I asked a trainer about this and it's complicated and long term "polishing" training to keep it managable. Basically, restraint train the horse and hobble the horse when being serperated to stop the running the fence line and working himself up, then once relaxed take them off. I never got to this stage. This means hours of sitting and waiting.

The horse I owned would get himself into a state, would be exhausted and white foaming all over him, dripping in sweat and he would still keep going. He would run and call and run and call and squeal and buck and run and call and squeal and call and buck and bolt and paw and....you get the idea. Send a sane person insane. I won't own another, I like having my 2 horse kept together and then being able to take one out and no one tries to top themselves.

Good luck!
     
    10-19-2011, 07:26 AM
  #5
Super Moderator
Welcome to the forum. Your horse is perfectly normal. They are a 'herd animal'. Their safety is in their herd. They have to be taught to behave differently.

Tie him up to a safe place until he gets over it. Tie him up all day if necessary. It he is still fussing at at the end of the day, put him back to eat and drink and tie him up again the next day. I have had it take 3 full days before the horse 'gave it up' and just stood relaxed.

Do a 'search' for tying for patience or for patience pole or patience tree. You will be able to read through volumes of similar threads.

I've tried every way to fight this completely natural behavior and tying a horse up away from friends will eventually teach all of them that there is life after separation.
     
    10-19-2011, 09:00 AM
  #6
Green Broke
I agree with all the advice given. Let him crack on. He has to realise this mewling, whinnying etc is going to get him no where. Its the same thing when people say after they've ridden 'Oh, he wasn't great today but he knows his feed is in his box/its his field time/his friends are outside' sorry, but your horse is there to do his job, and he must learn this. If anything, when you are riding, keep him distracted as much as possible. Warm him up, don't do a whole length of a school without using a cirlce, a serpentine, a turn out of the corner, a transition or four!

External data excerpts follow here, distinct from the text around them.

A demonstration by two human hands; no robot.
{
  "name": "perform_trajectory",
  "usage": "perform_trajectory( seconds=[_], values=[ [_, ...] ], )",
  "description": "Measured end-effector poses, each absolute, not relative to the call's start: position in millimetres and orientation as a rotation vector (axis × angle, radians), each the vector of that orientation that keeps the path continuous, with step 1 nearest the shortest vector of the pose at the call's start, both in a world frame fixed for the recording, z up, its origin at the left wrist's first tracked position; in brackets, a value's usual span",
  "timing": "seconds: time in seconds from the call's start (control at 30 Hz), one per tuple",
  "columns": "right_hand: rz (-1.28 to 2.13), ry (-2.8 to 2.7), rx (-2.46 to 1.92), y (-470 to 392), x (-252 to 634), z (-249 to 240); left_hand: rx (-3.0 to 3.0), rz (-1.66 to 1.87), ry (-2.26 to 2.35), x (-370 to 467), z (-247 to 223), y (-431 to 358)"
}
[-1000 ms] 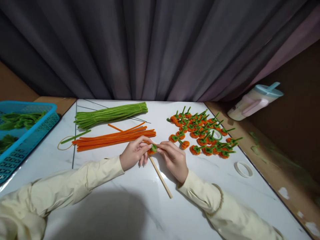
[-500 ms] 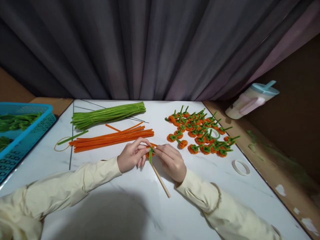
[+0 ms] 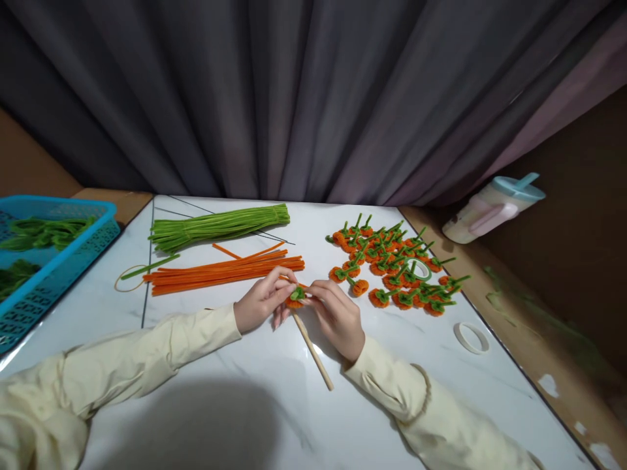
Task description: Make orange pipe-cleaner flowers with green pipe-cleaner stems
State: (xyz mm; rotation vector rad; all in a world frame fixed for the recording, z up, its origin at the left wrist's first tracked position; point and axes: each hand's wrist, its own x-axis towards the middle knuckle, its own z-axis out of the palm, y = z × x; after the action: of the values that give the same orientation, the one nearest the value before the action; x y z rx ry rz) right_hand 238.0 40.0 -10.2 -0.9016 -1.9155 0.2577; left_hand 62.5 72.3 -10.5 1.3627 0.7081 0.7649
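Between my fingertips is a small orange and green fuzzy piece [image 3: 295,297], orange below with green on top. My left hand [image 3: 263,300] pinches it from the left. From the right, my right hand [image 3: 337,314] grips it with thumb and forefinger. A wooden stick [image 3: 313,352] lies on the white table just below the piece, its upper end near my fingers. Behind my left hand lies a bundle of orange fuzzy stems [image 3: 215,275], and farther back a thick bundle of green stems [image 3: 220,225]. Many orange pieces with green stalks [image 3: 392,261] stand in a group at the right.
A blue basket [image 3: 105,225] with green leafy pieces is at the left edge. A pale tape ring [image 3: 471,338] lies at the right, and another ring [image 3: 417,269] rests among the orange pieces. A lidded cup [image 3: 490,209] stands at the back right.
The green strip that hung down from the piece no longer hangs there; green now sits bunched on top. The view has shifted slightly. Both hands still hold the piece.
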Motion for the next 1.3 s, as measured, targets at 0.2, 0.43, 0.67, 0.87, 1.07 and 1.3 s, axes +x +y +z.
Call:
perform_trajectory(
  seconds=[0.2, 0.43, 0.67, 0.87, 1.07, 1.3],
  values=[
    [0.414, -1.887, -0.904, 39, 236, -7, 1.517, 0.778, 0.713, 59, -10, 75],
    [0.29, -1.997, -0.865, 37, 237, -7, 1.556, 0.635, 0.564, 52, -9, 80],
    [0.361, -2.035, -0.871, 40, 236, -11, 1.571, 0.588, 0.593, 51, -9, 86],
    [0.504, -2.041, -1.006, 44, 236, -13, 2.346, 0.828, 0.622, 39, -6, 87],
    [0.594, -2.067, -1.042, 45, 236, -14, 2.643, 0.784, 0.519, 29, -11, 90],
    [0.687, -2.091, -0.994, 45, 236, -13, 2.636, 0.865, 0.469, 30, -7, 93]
  ],
)
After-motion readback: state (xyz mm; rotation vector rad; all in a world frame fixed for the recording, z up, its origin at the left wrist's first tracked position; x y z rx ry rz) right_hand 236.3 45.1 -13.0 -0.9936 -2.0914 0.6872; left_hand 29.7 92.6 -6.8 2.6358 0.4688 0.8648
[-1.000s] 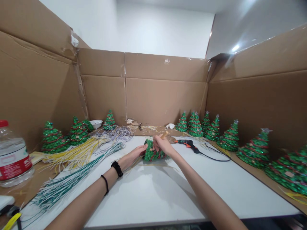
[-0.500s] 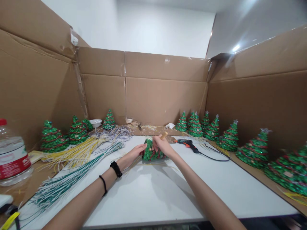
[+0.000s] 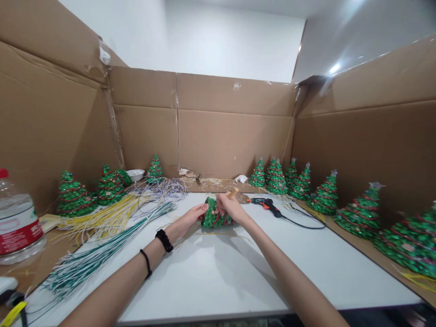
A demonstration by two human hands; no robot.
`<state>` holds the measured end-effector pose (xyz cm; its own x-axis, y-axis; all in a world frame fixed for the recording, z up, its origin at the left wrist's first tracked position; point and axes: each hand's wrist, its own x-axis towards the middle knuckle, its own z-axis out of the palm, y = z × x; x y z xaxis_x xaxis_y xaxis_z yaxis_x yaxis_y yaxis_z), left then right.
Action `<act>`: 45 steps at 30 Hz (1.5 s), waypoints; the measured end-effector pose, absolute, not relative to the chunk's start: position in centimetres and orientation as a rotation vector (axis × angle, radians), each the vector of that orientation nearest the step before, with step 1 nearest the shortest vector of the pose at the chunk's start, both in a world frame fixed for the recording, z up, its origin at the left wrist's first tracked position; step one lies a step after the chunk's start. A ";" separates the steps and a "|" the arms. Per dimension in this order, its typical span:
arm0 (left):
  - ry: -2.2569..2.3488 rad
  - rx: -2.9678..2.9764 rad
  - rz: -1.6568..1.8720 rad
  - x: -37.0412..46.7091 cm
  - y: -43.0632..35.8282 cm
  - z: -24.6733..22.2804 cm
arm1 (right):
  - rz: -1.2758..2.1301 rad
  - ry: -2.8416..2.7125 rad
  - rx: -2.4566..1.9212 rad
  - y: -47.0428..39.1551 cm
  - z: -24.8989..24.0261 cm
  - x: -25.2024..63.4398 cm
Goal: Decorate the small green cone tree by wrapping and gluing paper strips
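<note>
A small green tree with red trim lies tilted on its side between my hands, over the white tabletop. My left hand grips its left end, thumb on top. Closed around a wooden-handled tool, my right hand presses against the upper side of the tree; the tool's tip is hidden by the fingers. Thin pale strands stick out around the tree.
Green, yellow and purple strands spread over the left side. A glue gun with a black cord lies right of my hands. Decorated trees line both sides. A bottle stands far left; cardboard walls surround the table.
</note>
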<state>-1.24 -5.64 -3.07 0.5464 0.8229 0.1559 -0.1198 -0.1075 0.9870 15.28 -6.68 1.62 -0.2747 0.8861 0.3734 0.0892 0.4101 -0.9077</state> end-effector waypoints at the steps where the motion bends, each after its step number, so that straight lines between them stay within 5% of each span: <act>1: 0.645 1.467 0.898 -1.2 -5.7 -3.0 | 0.997 -1.668 -0.865 -6.7 1.7 15.3; 45: 0.658 1.489 0.903 -1.0 -6.2 -2.9 | 0.902 -1.606 -1.007 -7.5 1.6 14.8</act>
<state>-1.00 -6.16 -2.94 0.5368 0.8284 0.1603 -0.1011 -0.1254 0.9869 14.75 -7.49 1.61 -0.1578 0.9232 0.3505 0.1813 0.3760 -0.9087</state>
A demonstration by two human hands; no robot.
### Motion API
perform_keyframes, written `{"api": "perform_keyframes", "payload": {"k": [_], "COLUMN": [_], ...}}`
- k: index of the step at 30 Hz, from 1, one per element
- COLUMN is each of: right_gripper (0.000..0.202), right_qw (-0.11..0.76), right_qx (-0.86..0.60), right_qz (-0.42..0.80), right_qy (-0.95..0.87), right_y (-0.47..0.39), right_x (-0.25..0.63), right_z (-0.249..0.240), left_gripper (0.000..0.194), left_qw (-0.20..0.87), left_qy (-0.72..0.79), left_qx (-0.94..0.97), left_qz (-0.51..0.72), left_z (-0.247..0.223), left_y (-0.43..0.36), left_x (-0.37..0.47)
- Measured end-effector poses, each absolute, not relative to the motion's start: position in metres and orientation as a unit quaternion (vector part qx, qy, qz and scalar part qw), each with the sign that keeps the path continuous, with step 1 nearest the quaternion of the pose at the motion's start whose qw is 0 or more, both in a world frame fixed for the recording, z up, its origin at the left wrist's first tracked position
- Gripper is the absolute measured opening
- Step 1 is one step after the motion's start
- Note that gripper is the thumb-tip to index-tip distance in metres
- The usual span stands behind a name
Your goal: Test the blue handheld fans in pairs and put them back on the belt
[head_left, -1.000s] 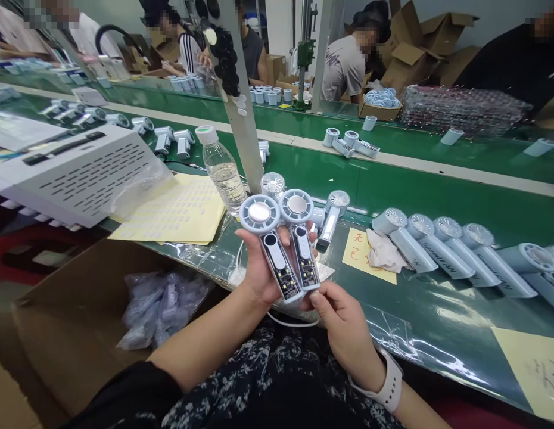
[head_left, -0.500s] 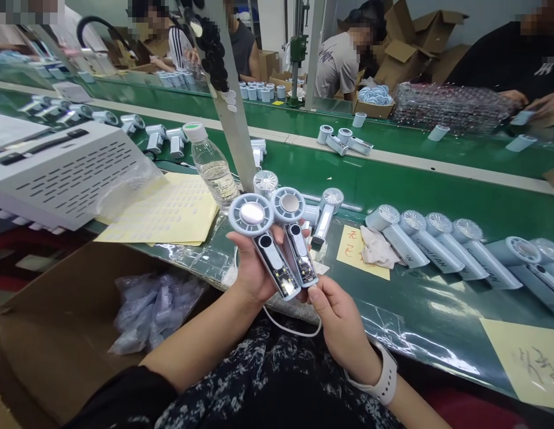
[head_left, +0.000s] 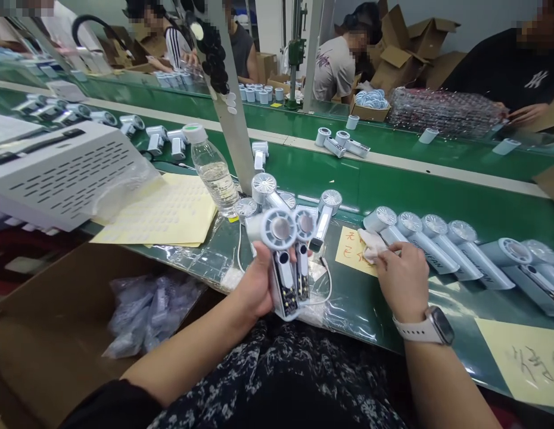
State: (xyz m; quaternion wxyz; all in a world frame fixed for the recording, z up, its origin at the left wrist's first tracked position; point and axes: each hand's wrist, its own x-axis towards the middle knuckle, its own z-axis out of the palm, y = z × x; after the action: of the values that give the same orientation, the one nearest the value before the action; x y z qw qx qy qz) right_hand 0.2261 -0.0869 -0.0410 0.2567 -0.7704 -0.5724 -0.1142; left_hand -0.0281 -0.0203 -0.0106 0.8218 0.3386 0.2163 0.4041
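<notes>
Two light-blue handheld fans are gripped together in my left hand (head_left: 258,281), closed around their handles. The nearer fan (head_left: 286,275) hides part of the other fan (head_left: 305,224); circuit boards show in both uncovered handles. My right hand (head_left: 404,279), with a watch on its wrist, pinches a crumpled white cloth (head_left: 372,245) over a yellow note (head_left: 348,253) with red writing. Just past that hand lies a row of finished-looking fans (head_left: 438,239) with lettering on their handles. Behind my left hand, several more fans (head_left: 264,186) stand or lie on the bench.
A water bottle (head_left: 214,173) stands beside a metal post (head_left: 241,137). At left are yellow sticker sheets (head_left: 170,208), a vented white machine (head_left: 80,170), and a cardboard box (head_left: 58,310) with bagged parts. Co-workers sit beyond the green conveyor (head_left: 393,185).
My right hand has left the fans and moved right to take hold of the cloth. The two fans have shifted slightly right and turned in my left hand.
</notes>
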Motion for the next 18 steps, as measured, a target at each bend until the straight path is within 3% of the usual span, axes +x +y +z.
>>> {"api": "perform_keyframes", "payload": {"k": [4, 7, 9, 12, 14, 18], "right_gripper": [0.021, 0.013, 0.015, 0.051, 0.063, 0.045], "right_qw": [0.426, 0.528, 0.512, 0.425, 0.345, 0.278], "right_qx": [-0.695, -0.587, -0.536, -0.46, -0.41, -0.415], "right_qz": [-0.102, 0.097, 0.266, 0.484, 0.57, 0.585], "right_qy": [-0.57, -0.607, -0.616, -0.611, -0.623, -0.639], "right_y": [-0.093, -0.097, -0.095, -0.087, -0.081, -0.075], "right_x": [0.2, 0.177, 0.175, 0.19, 0.199, 0.195], "right_z": [-0.011, 0.019, 0.032, 0.04, 0.042, 0.046], "left_gripper": [0.068, 0.071, 0.074, 0.076, 0.075, 0.074], "left_qw": [0.888, 0.927, 0.938, 0.943, 0.943, 0.941], "left_qy": [0.204, 0.188, 0.167, 0.131, 0.11, 0.127], "left_qx": [0.302, 0.279, 0.281, 0.302, 0.313, 0.314], "left_qz": [0.28, 0.167, 0.111, 0.049, 0.018, 0.013], "left_z": [-0.015, -0.018, -0.02, -0.021, -0.021, -0.025], "left_y": [-0.039, -0.047, -0.049, -0.05, -0.05, -0.052], "left_x": [-0.017, -0.01, -0.008, -0.006, -0.005, -0.004]}}
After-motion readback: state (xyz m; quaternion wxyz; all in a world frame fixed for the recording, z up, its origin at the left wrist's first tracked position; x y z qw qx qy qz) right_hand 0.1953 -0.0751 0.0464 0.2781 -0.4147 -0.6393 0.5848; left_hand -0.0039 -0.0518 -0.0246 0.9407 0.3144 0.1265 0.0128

Herd behaviour is normal, I completely agree, but these are working horses, and he may have to relearn that you pay his feed and stabling, so play nice ;)

Hope this helps!
     
    10-19-2011, 09:33 AM
  #7
THN
Foal
If you have an adjacent pasture to put him in I would do that. Have them separated but able to see each other. After a while they should be fine with it and eventually wander all over the pasture not just along the fence. I think the key is letting them know that apart doesn't mean death and danger.